_Instructions for the task_
Skip the pictures. Retype exactly, and only, the lines between the line holding "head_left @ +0" and the last line below, inclusive.

_Stored data_
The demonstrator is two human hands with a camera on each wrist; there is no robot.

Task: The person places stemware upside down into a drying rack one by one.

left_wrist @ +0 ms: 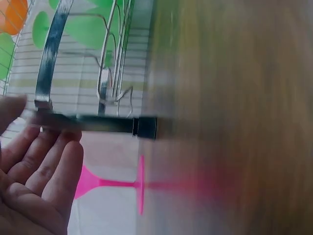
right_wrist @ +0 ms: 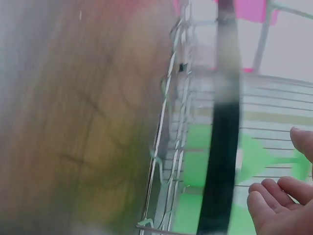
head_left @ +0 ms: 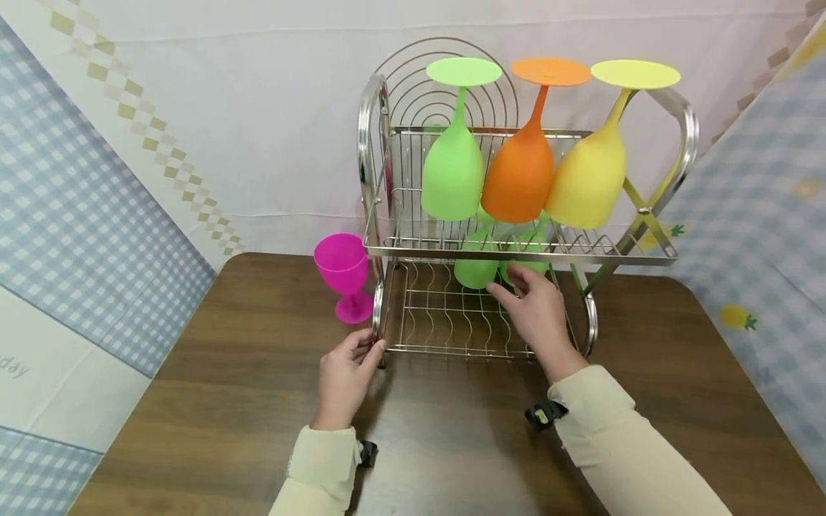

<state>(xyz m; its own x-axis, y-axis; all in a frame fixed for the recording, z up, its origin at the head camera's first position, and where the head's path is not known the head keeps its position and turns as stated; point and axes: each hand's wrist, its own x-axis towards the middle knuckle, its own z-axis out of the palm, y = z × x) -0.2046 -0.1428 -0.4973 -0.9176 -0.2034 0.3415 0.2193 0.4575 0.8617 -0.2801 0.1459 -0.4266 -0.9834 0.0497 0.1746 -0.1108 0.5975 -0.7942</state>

_Output for this task_
head_left @ +0 ms: 

<state>(xyz m; its own x-axis, y-axis; all in a frame fixed for the recording, z up, its origin at the head camera's first position, and where the head's path is not known the head keeps its position and turns as stated; point and axes: each hand's wrist, its own x-axis towards the middle knuckle, its own z-axis out of the palm, y = z × x) -0.2046 -0.1428 -0.4973 -0.9176 -0.2034 0.3415 0.2193 0.4575 0.8617 -0.2801 0.1459 -0.4266 -0.9834 0.0497 0.1746 -0.1108 0.5975 -0.7942</state>

Nothing else remains to be done in this exercise.